Cameron “was a pioneer in articulating the legacy of America’s racial violence,” said Bryan Stevenson, executive director of the Equal Justice Initiative, the nonprofit legal advocacy group that opened the National Memorial for Peace and Justice in Alabama. “I consider him a huge influence and someone who inspired me enormously,” he added.
- All week people have been wondering if Donald Glover “stole” his No. 1 single, “This Is America,” from New York rapper Jase Harley, and yes, the similarities are stark:
Allegations of plagiarism against Glover surfaced on Reddit this past weekend, with Redditors citing comments on Jase Harley’s Instagram. Someone wrote to Harley, “People are saying Donald Glover bit your song ‘American Pharoah’ with ‘This Is America.’ What do you think?” Harley responded, “I always felt my song inspired it lol from the first time I heard it.”
Harley added, “It’s cool tho…. Glad they liked my song. It’s all love.” He also wrote that “a shout out would be cool,” that it’s “dope [he] could’ve had some influence on the record,” and that “all artist get inspired by others.”

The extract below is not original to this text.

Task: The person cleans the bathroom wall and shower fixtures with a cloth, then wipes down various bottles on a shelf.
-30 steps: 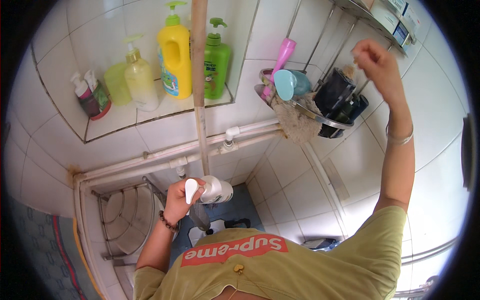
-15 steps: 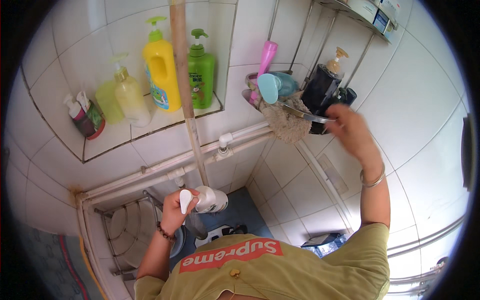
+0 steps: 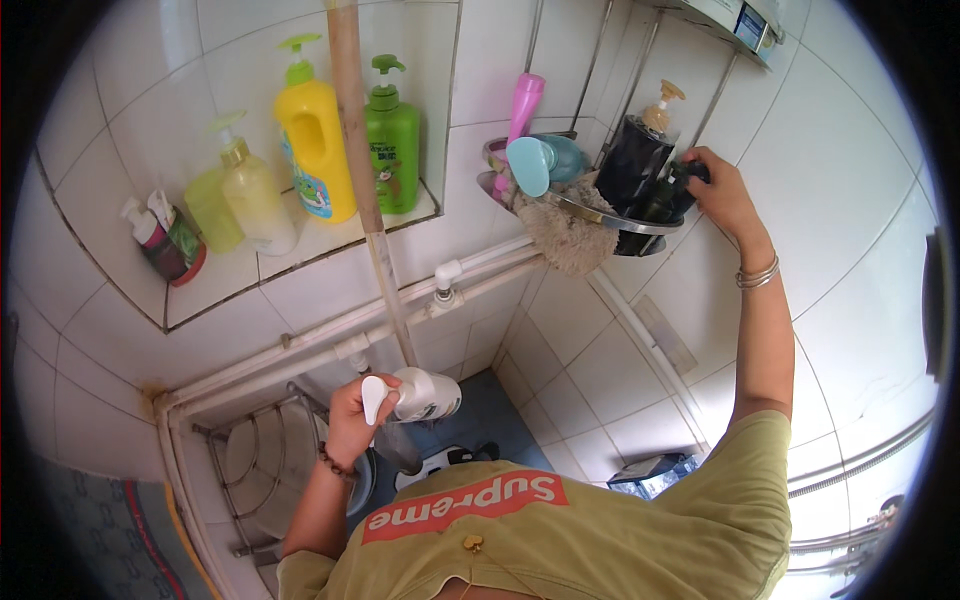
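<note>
My left hand [image 3: 352, 418] is closed around the neck of a white pump bottle [image 3: 430, 394], which is tilted with its pump head toward me. At the metal corner shelf [image 3: 640, 227], my right hand [image 3: 722, 192] has its fingers closed on the black cap of a small dark bottle [image 3: 662, 200]. Beside that bottle stands a large black pump bottle [image 3: 632, 165] with a tan pump. A light-blue bottle [image 3: 560, 163], a pink tube [image 3: 525, 100] and a beige shaggy cloth [image 3: 567, 235] share the shelf; the cloth hangs over its edge.
A wall niche at left holds a yellow bottle [image 3: 318, 150], a green pump bottle [image 3: 392, 150] and several others. A wooden pole [image 3: 357, 130] crosses in front. White pipes [image 3: 330, 338] run below, above a metal rack [image 3: 225, 470]. Another shelf [image 3: 715, 25] hangs above.
My right hand has moved up and right from the shelf's front rim to the small dark bottle and closed on its cap. My left hand still holds the white pump bottle.
</note>
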Available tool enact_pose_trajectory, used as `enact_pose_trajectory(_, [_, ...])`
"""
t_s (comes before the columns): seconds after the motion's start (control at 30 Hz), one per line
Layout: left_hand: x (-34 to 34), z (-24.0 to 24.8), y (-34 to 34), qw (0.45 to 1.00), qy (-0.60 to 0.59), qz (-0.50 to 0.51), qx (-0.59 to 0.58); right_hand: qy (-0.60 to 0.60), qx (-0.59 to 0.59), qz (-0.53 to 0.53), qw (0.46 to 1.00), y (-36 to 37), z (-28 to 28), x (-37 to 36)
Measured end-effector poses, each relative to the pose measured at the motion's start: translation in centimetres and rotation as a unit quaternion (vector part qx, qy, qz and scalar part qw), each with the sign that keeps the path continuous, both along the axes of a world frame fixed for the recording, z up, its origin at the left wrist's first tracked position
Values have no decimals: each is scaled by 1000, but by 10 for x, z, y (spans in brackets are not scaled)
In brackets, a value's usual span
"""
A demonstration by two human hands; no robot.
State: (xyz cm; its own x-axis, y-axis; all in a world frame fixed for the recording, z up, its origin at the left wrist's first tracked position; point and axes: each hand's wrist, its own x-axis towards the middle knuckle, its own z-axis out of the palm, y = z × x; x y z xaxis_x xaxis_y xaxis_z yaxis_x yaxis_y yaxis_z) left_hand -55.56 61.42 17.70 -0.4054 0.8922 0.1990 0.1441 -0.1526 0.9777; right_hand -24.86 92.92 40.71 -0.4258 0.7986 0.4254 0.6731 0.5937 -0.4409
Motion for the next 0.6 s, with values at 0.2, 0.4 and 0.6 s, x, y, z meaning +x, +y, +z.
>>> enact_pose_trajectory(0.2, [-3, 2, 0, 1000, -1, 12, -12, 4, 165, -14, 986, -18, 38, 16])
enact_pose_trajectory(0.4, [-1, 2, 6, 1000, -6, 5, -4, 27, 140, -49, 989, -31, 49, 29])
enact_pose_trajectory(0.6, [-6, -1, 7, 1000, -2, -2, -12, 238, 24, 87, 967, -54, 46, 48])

- Did you know that the NSA has hidden spy hubs in eight US cities? The Intercept reports:
Much has previously been reported about the NSA’s surveillance programs. But few details have been disclosed about the physical infrastructure that enables the spying. Last year, The Intercept highlighted a likely NSA facility in New York City’s Lower Manhattan. Now, we are revealing for the first time a series of other buildings across the U.S. that appear to serve a similar function, as critical parts of one of the world’s most powerful electronic eavesdropping systems, hidden in plain sight.
“It’s eye-opening and ominous the extent to which this is happening right here on American soil,” said Elizabeth Goitein, co-director of the Liberty and National Security Program at the Brennan Center for Justice. “It puts a face on surveillance that we could never think of before in terms of actual buildings and actual facilities in our own cities, in our own backyards.”
- So beautiul. In order to protect their young, a rare bee species known as Osmia avosetta craft nests for their offspring using flower petals:
- Jews of Color reflect on how others see them within the US Jewish community:
What do you do when the tokenizing happens and in what ways do y’all feel tokenized?
Sarah: A lot of white Jews like to use Romani as a token when they talk about the Holocaust. And I hate it. Because the same ones will turn around and accuse me of being a fake Jew!
Michelle: I feel tokenized when people think I speak for all Iranian Jews. I also hate when people say, “You’re so *insert good quality*… not like the other Persian Jews!” I don’t like being a commodity.
Sarah: I am exhausted with being expected to always do all the educating about my people to anyone that asks. Because if I don’t, I’m a “fairy tale.”
Helena: It’s quite rare for me to find a genuine friend amongst white Jews. I always feel like their trophy, their ticket to instant credibility. But I find when I want to speak on intra-community issues, I’m pushed back into “my lane.”
Nylah: I feel also like I am accepted when I am speaking about race or speaking out against anti-Semites like Farrakhan. Which of course I do, because he fucking sucks.
Sarah: Yeah, I find myself waiting for the moment where they say something shitty, or worse: are just silent when I’m defending myself from other white Jews’ attacks.
Michelle: I have had so many negative experience being sexually fetishized by Jewish men who are more white-passing.
- There’s been a lot of chatter this week about civility, and Adam Gopnik, writing for the New Yorker, has some thoughts on the Trump admin and the sad irony of it all:
To the degree that Trump has any ideology at all, it’s a hatred of civility—a belief that the normal decencies painfully evolved over centuries are signs of weakness which occlude the natural order of domination and submission. It’s why Trump admires dictators. Theirs are his values; that’s his feast. And, to end the normal discourse of democracy, the Trump Administration must make lies respectable—lying not tactically but all the time about everything, in a way that does not just degrade but destroys exactly the common table of democratic debate.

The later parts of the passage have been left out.